Back to Fan's Matlab Examples Table of Content

During Iteration Solution Procedure, sometimes only a subset of rows/columns need to be updated for some core matrix after each iteration.

Potentially, there could be significant speed gains if one does not need to fully recompute based on some N by M matrix, but can compute based on some N-n by M-m matrix, and update values in the N by M matrix with new values. See this file for examples when we fully reuse matrixes.

As stated here, we will store existing calculations in cell arrays.

Problem

The set of operations below is common in iterative solution methods for value/policy functions.

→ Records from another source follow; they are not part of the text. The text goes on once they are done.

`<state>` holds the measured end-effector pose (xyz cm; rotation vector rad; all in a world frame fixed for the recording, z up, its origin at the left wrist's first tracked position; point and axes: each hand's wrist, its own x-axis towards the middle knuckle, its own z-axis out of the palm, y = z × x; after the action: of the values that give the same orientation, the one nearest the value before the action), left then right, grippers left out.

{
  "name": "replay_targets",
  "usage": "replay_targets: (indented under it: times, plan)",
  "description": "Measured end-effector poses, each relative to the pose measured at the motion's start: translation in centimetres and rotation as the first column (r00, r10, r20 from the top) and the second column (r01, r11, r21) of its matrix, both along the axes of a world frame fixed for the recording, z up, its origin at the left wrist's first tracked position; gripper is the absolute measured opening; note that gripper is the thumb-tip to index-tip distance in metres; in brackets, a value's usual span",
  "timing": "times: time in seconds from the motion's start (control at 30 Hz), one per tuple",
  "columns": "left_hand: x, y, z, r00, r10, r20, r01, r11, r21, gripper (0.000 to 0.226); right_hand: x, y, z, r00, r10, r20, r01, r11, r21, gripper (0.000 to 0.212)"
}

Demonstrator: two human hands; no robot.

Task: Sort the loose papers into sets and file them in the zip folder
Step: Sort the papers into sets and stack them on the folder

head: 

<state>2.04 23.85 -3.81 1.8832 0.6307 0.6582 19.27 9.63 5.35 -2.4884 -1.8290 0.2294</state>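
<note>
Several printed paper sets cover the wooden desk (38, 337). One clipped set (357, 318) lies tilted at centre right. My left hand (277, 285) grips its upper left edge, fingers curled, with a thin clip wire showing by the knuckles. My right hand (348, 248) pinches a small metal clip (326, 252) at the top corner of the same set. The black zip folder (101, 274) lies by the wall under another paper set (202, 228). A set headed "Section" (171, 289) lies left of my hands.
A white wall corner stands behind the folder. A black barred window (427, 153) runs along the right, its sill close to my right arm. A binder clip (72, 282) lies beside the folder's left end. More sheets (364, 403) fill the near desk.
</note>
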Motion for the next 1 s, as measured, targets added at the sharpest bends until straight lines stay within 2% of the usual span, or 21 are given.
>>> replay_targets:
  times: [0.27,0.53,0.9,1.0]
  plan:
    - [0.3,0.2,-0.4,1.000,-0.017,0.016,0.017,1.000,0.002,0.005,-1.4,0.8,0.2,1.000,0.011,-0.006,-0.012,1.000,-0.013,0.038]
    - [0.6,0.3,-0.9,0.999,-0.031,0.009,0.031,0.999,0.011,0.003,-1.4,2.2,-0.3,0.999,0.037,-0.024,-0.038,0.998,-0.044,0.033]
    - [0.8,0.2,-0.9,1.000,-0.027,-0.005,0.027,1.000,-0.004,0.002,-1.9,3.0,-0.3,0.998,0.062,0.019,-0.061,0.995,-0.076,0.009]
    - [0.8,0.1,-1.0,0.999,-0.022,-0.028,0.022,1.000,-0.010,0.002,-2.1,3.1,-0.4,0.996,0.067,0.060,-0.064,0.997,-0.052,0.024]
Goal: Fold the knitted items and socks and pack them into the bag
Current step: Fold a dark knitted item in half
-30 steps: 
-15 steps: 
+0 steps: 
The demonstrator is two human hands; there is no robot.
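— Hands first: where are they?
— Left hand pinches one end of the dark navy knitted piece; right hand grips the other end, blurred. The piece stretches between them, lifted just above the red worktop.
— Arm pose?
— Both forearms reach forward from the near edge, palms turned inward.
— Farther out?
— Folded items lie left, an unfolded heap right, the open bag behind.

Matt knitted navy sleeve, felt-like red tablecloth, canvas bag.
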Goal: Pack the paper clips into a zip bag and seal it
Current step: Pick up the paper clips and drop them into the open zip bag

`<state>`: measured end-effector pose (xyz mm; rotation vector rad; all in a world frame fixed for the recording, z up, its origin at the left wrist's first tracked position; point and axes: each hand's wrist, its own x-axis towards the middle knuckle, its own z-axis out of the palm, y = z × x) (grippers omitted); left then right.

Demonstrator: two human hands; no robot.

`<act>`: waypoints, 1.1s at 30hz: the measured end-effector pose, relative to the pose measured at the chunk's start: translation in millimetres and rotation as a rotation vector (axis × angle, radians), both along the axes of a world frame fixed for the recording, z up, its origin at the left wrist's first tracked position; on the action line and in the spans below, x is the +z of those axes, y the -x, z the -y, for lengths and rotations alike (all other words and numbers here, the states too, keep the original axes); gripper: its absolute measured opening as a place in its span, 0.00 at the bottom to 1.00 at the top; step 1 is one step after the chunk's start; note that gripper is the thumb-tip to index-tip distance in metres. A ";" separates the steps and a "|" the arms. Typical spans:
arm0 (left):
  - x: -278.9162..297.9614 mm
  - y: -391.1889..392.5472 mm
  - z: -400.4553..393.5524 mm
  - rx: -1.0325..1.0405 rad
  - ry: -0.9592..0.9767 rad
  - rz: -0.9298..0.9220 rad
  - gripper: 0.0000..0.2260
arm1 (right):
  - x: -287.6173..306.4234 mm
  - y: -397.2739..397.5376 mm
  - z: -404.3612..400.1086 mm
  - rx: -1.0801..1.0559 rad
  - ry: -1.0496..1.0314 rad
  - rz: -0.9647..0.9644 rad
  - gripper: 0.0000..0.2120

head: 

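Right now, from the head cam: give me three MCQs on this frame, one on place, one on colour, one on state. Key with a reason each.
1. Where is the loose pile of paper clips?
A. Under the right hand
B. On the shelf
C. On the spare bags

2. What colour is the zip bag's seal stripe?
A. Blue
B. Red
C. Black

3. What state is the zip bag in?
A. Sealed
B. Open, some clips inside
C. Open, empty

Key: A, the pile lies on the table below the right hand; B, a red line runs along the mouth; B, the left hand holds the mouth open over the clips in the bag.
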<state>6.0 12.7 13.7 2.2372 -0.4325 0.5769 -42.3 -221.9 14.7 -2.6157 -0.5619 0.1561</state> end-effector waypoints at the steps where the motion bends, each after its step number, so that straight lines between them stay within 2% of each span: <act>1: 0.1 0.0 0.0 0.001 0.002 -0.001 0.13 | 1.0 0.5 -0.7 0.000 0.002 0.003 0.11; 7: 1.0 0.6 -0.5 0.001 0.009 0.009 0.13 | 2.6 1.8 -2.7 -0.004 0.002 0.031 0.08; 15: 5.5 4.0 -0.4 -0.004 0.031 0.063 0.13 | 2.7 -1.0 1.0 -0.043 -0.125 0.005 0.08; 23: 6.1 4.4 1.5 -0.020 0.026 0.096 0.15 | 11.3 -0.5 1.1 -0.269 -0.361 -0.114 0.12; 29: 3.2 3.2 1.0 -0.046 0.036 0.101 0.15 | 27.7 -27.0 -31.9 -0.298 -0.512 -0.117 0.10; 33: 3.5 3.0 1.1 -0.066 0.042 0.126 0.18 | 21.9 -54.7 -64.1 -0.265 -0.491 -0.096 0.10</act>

  1. Looping over iteration
  2. within iteration looping over shocks
  3. compute some matrix for consumption value
  4. compute some matrix for utility based on consumption.

Data and Parameter Set Up

In [1]:
clear all;
it_z = 15;
it_rown = 300; % 4GB if 1000
it_rown_update = floor(it_rown/7); % 1/10 of the rows are updated
ar_it_rows_replace = sort(datasample(1:it_rown, it_rown_update, 'Replace', false));
it_coln = round(((it_rown-1)*it_rown)/2 + it_rown);
it_coln = 3000;
it_iter = 50;
it_coll = 0;
% define Arrays
ar_coh = rand([1,it_coln]);
ar_kp = rand([1,it_rown]);
ar_bp = rand([1,it_rown]);

In [2]:
% ar_it_rows_replace

Define Some Function

In [3]:
f_c = @(coh, kp, bp) coh - (kp + bp/(1+0.02))
f_u = @(c) log(c)
f_c =

  function_handle with value:

    @(coh,kp,bp)coh-(kp+bp/(1+0.02))


f_u =

  function_handle with value:

    @(c)log(c)


Full and Partial Evaluation

Matrix evaluation, all rows, or some rows. Evaluating only subset of the rows takes less time.

In [4]:
mt_u = f_u(f_c(ar_coh, ar_kp', ar_bp'));
mt_u_partial = f_u(f_c(ar_coh, ar_kp(ar_it_rows_replace)', ar_bp(ar_it_rows_replace)'));
size(mt_u)
size(mt_u_partial)
ans =

         300        3000


ans =

          42        3000


In [5]:
mt_u = f_u(f_c(ar_coh, ar_kp', ar_bp'));
mt_u_partial = f_u(f_c(ar_coh, ar_kp(ar_it_rows_replace)', ar_bp(ar_it_rows_replace)'));

f_full_mt_eval = @() f_u(f_c(ar_coh, ar_kp', ar_bp'));
f_part_mt_eval = @() f_u(f_c(ar_coh, ar_kp(ar_it_rows_replace)', ar_bp(ar_it_rows_replace)'));

fl_exe_time = timeit(f_full_mt_eval)
it_coll = it_coll + 1;
ar_fl_exe_times(it_coll) = fl_exe_time;
ar_fl_exe_desc{it_coll} = 'f_u(f_c(ar_coh, ar_kp, ar_bp))';

fl_exe_time = timeit(f_part_mt_eval)
it_coll = it_coll + 1;
ar_fl_exe_times(it_coll) = fl_exe_time;
ar_fl_exe_desc{it_coll} = 'f_u(f_c(ar_coh, ar_kp(ar_it_rows_replace), ar_bp(ar_it_rows_replace)))';
fl_exe_time =

    0.0079


fl_exe_time =

    0.0014


Method 1--New Evaluation within Loop Every time

Compute consumption matrix every time.

In [6]:
ts_c_store = zeros([it_rown, it_coln, it_z]);
tic;
for it_iter_n=1:1:it_iter    
    for it_z_m=1:1:it_z
        mt_u = f_u(f_c(ar_coh, ar_kp', ar_bp'));
    end
end
toc;

% timing the function above store in file in the same folder
f_ff_subset_update_func = @() ff_u_c_partrepeat_func(1, ar_it_rows_replace, ar_coh, ar_kp', ar_bp', f_u, f_c, it_iter, it_rown, it_coln, it_z);
fl_exe_time = timeit(f_ff_subset_update_func)
it_coll = it_coll + 1;
ar_fl_exe_times(it_coll) = fl_exe_time;
ar_fl_exe_desc{it_coll} = 'ff_u_c_partrepeat_func(1): mt_u = f_u(f_c())';
Elapsed time is 7.087624 seconds.

fl_exe_time =

    6.9068


Method 2-Compute Consumption only Once

Is this faster? Actually not. The consumption evaluation step was not time consuming. So there seems to be no gain from saving the consumption results.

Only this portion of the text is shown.